You are currently viewing The Ultimate Bushel Basket

The Ultimate Bushel Basket

Believers are called to proclaim the gospel. The good news of what God accomplished through the work of His Son and is even now applying through the ongoing work of the Spirit is too good to be hidden under a bushel basket. Silence is not an option.
This good news that we are called to proclaim is universal in its scope. The gospel is God’s plan to deal, not only with the consequences of human sin for their individual eternal destinies but also with the impact of that sin on all of creation. The focal point of our proclamation must always be the need of every sinner to repent of their rebellion against their Creator and to put all their faith and trust in the finished work of Christ on the cross, we can and must apply the good news of Christ’s Lordship to every area of life, from geology to watercolors. He is Lord of all.
Those who reject that Lordship not only reject the salvation He offers their persons—they also often despise the redemption He offers their vocations. If you attempt, for instance, to apply the Lordship of Christ to organic chemistry, your unbelieving fellow scientists are unlikely to welcome that application. The unbelieving world is not going to celebrate the light of Jesus in any area so long as their hearts remain dark. Jesus made it quite clear that the reaction of darkness to light will always go farther than simple rejection. Darkness despises the light. It seeks to put it out.
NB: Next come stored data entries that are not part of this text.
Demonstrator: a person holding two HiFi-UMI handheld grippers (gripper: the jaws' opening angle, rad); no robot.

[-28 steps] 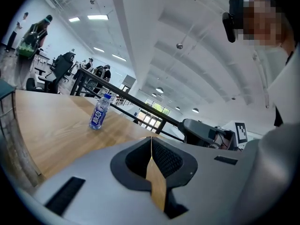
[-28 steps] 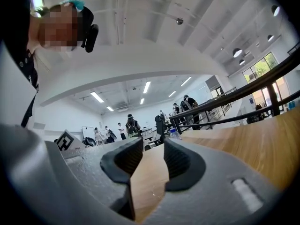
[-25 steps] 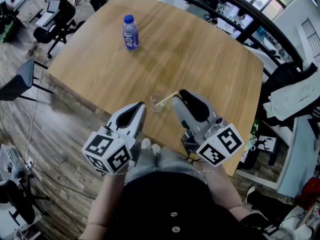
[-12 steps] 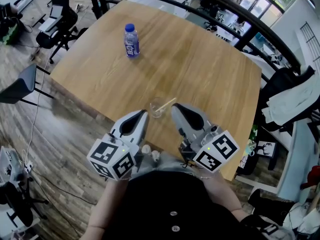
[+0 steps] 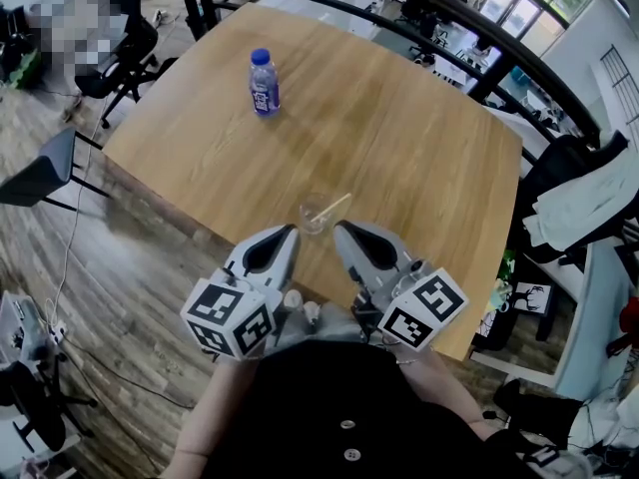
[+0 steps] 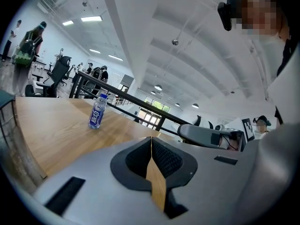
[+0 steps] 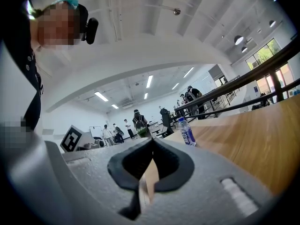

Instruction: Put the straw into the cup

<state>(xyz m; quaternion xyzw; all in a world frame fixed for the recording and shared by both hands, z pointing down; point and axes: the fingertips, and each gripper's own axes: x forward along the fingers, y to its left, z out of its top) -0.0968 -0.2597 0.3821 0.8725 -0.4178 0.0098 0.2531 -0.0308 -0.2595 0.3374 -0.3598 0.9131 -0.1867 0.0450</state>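
Note:
A clear cup (image 5: 317,214) stands on the wooden table (image 5: 399,138) near its front edge. A pale straw (image 5: 336,205) is in the cup and leans up to the right. My left gripper (image 5: 291,230) is shut and empty, its tip just left of the cup and nearer to me. My right gripper (image 5: 338,227) is shut and empty too, a little short of the straw's upper end and not touching it. The cup is hidden in both gripper views. In the left gripper view the left gripper (image 6: 151,138) has its jaws meeting at the tip; so does the right gripper (image 7: 152,139) in its own view.
A blue-capped water bottle (image 5: 263,81) (image 6: 97,111) (image 7: 187,131) stands upright at the far left of the table. A dark railing (image 5: 439,8) runs behind the table. Office chairs (image 5: 115,43) stand at the left. Clothes (image 5: 589,193) lie draped at the right.
My right gripper has drawn back toward me from the straw's upper end. The straw stays leaning in the cup. The left gripper has hardly moved.

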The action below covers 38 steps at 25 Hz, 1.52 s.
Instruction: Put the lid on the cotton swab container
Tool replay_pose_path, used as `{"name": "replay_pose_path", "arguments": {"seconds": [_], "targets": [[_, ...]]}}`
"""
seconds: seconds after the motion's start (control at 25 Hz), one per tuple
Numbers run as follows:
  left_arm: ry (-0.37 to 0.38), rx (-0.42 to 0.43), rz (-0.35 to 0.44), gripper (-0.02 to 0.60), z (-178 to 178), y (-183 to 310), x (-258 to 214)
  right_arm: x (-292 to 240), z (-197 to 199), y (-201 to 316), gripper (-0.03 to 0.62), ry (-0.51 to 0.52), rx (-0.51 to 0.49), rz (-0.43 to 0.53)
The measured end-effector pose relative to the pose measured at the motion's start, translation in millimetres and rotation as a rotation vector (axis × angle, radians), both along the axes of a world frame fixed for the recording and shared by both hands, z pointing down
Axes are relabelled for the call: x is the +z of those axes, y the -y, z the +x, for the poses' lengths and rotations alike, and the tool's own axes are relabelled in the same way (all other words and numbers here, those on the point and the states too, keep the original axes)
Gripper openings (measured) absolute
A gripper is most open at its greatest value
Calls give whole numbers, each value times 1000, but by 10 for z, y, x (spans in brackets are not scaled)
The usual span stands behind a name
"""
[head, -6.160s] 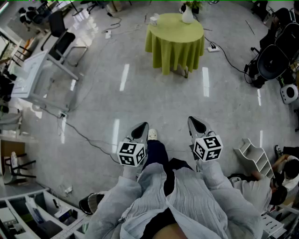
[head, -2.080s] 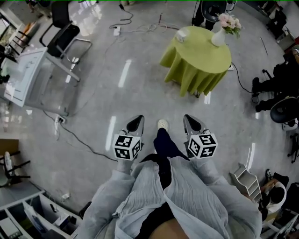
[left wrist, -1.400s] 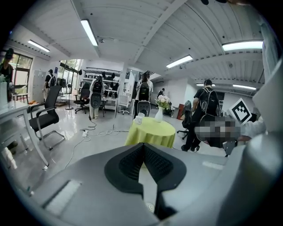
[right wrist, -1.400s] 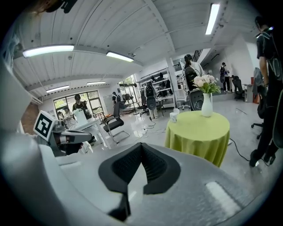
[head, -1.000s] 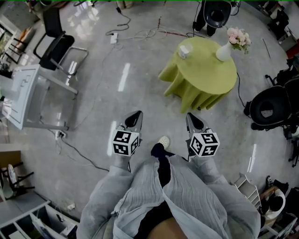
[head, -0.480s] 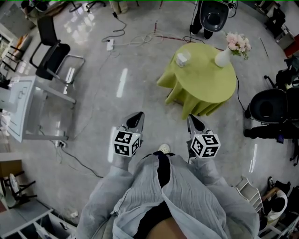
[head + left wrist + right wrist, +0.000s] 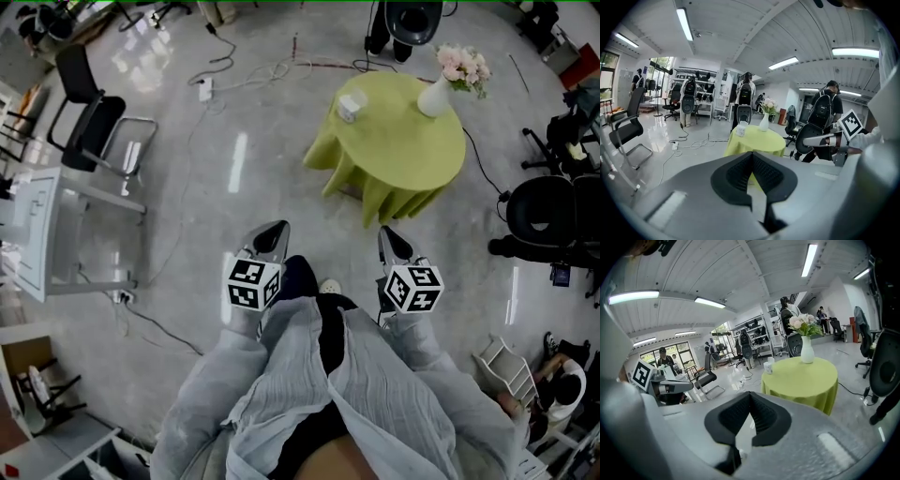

Faithfully proclaiming the good news of the gospel will provoke a reaction. You will be, if you keep at it long enough, slandered. You will be lied about. Your proclamation of the Lordship of Christ will eventually come to be mocked in every area that you are given the grace to declare it. You will long for vindication. If you have done the hard work to master a particular field, it will be agonizing to have that mastery spurned because you will not hide your light.
When that happens, you will be tempted to respond in two opposite, yet equally wrong ways. On the one hand, you will be tempted to tone down your witness. Even while still believing that Christ is the only hope for salvation and the Lord of every vocation, you will find it all too easy to keep those truths to yourself, to silence your proclamation. On the other hand, you will be tempted to shift your focus from proclamation to vindication. Far from remaining silent, you may become increasingly vocal—but the message will no longer be the same. Rather than seeking to see, ever more clearly, the ways in which the Lordship of Christ ought to transform your vocation, you will seek to prove, ever more vociferously, the folly of those who rejected you.
Both temptations are deadly. We are called to proclamation, not vindication. We do not need to vindicate ourselves. We, if we are “in Christ,” have already been vindicated by the resurrection of our Savior—and on the last day that vindication will be seen by all. To respond to rejection as though that day was not worth waiting for is to undermine the very message we are attempting to proclaim. It isn’t worth it. Though self-defense is not always wrong, it must never become our focus. The quest for vindication is, all too often, the ultimate bushel basket. Don’t let it hide your light.